I attended a high school near there in the 90s, and about half of the few college-bound graduates of my school ended up at Georgia Southern. I can say that the non-Atlanta-raised kids who went there came from an even more backwards environment. Full-blown unreconstructed confederate shit was the predominant culture, pretty much everywhere besides Atlanta back then… and I’m not surprised if it hasn’t changed much. Cute example: the official high school mascot in my county was a confederate soldier.

12 Likes

I realize I don’t have any choice in what society labels me (white) but do I have to identify as white?
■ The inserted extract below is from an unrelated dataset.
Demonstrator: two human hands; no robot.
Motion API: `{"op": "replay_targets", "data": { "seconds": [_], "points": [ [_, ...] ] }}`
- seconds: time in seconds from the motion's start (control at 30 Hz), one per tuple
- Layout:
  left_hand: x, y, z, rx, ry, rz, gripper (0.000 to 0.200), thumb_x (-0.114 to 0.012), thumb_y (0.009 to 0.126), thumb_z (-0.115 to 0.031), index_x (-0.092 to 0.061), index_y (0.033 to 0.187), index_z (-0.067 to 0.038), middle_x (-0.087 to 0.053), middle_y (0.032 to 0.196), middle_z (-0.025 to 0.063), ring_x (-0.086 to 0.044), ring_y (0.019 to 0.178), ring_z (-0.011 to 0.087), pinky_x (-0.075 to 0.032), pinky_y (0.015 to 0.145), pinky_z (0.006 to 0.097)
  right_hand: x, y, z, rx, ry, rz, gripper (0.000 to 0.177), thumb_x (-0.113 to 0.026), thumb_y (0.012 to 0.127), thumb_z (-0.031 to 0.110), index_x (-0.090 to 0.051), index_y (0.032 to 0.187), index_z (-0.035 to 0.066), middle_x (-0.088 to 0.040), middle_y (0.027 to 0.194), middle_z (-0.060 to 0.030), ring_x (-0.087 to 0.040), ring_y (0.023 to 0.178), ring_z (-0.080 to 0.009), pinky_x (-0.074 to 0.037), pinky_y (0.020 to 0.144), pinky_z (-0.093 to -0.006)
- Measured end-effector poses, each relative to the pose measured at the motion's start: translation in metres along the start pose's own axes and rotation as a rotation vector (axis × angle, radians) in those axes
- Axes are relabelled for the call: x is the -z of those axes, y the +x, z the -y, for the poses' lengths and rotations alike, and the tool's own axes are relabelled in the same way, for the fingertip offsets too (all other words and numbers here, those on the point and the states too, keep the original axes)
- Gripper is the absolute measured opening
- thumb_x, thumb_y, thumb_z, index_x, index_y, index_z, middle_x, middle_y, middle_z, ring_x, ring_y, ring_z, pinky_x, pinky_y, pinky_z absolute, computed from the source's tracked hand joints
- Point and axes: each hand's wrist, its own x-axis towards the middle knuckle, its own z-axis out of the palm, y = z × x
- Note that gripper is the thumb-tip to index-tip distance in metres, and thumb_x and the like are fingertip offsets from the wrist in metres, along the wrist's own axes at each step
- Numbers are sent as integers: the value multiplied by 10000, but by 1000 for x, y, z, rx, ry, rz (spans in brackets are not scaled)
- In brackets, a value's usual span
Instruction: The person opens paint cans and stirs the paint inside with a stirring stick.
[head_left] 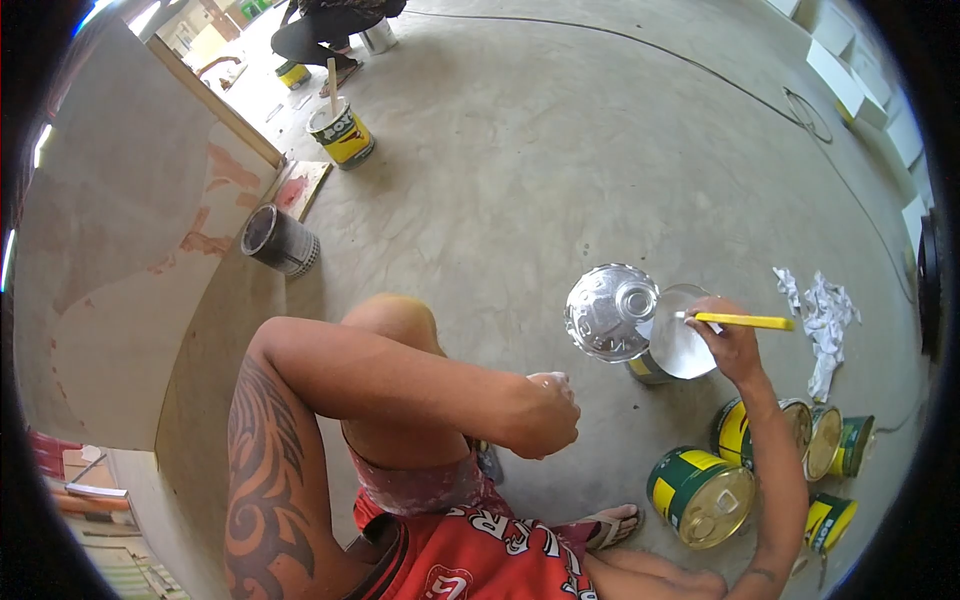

I don’t think white’s an actual thing it’s not an ethnicity it’s not a race. It’s a weird cultural club who’s hallmarks seem to include bland food and being shitty to people not in the club.

7 Likes

an Hispanic

Get out.

2 Likes

Regardless to how you may see yourself or whatever you choose to call yourself, you cannot extricate yourself from the unearned privilege that is automatically heaped upon you by our society because of the mere happenstance of your genetics.

What you can do is choose to actively use that privilege to help support marginalized and disenfranchised people of color.

26 Likes

Why did you selectively quote what I said? removing the part where I acknowledge your premise?

That was the part I was addressing; your core question.

That you know how ‘being White’ is all too often used as an excuse to treat other people like complete shit is great, but it wasn’t the main focus of what I assume was an honest inquiry.

12 Likes

I don’t think you should worry about this: it wasn’t a malicious act, and the full text of your original post is right there, only separated from @Melizmatic’s by just one small post, so nobody is going to miss the context.